TASK DIRECTIONS >>
Identify all lines below that hold "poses" and collect them.

GIVEN MATERIAL >>
###

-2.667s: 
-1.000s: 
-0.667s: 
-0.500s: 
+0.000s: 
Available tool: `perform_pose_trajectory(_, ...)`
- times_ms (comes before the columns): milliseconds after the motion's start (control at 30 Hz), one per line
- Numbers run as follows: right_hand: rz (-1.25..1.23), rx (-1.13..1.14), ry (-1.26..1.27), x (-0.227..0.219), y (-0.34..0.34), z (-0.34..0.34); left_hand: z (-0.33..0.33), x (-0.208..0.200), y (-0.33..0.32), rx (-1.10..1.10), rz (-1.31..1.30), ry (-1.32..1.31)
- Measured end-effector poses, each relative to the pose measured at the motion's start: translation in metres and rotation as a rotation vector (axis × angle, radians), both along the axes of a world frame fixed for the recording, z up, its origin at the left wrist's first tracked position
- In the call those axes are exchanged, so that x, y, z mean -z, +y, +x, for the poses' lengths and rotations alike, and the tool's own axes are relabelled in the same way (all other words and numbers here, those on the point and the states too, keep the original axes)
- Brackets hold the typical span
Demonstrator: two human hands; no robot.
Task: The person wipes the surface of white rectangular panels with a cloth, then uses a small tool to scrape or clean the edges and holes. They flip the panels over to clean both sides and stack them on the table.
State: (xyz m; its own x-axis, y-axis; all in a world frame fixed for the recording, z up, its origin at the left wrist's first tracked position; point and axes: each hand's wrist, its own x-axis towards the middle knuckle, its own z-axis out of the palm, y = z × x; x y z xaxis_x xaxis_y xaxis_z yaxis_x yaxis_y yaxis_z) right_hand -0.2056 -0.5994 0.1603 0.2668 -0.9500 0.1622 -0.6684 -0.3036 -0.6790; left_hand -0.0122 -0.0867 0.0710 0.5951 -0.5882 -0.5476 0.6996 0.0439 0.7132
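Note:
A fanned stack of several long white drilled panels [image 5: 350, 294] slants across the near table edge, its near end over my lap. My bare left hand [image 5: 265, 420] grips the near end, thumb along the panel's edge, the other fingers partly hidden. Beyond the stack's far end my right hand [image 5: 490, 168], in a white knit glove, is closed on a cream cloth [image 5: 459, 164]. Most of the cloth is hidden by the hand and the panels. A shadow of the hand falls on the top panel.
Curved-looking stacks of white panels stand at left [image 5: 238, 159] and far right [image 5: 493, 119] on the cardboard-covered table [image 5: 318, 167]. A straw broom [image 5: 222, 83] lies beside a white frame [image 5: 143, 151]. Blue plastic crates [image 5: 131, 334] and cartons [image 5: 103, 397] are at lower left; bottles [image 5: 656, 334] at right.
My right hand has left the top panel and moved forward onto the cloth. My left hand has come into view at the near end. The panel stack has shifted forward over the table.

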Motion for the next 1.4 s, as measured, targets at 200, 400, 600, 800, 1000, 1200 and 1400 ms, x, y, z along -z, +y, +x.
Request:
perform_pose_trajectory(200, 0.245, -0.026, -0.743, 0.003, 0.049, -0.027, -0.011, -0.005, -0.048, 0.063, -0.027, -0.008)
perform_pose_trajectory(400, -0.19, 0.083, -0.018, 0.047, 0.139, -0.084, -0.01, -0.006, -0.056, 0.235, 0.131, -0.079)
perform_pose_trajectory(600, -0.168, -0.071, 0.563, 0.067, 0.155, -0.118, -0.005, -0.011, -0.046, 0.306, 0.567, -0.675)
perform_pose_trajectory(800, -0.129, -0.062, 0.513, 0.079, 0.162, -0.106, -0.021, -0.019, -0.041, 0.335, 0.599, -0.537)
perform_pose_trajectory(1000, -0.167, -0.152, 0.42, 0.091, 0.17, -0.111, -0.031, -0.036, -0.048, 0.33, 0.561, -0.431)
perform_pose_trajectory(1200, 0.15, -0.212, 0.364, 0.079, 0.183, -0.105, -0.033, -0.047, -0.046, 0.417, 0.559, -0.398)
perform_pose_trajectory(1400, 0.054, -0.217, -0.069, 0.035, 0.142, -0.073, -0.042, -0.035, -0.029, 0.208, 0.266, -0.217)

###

YOUR SOLUTION >>
- Measured end-effector poses, each relative to the pose measured at the motion's start: translation in metres and rotation as a rotation vector (axis × angle, radians), both along the axes of a world frame fixed for the recording, z up, its origin at the left wrist's first tracked position
- In the call those axes are exchanged, so that x, y, z mean -z, +y, +x, for the poses' lengths and rotations alike, and the tool's own axes are relabelled in the same way (all other words and numbers here, those on the point and the states too, keep the original axes)

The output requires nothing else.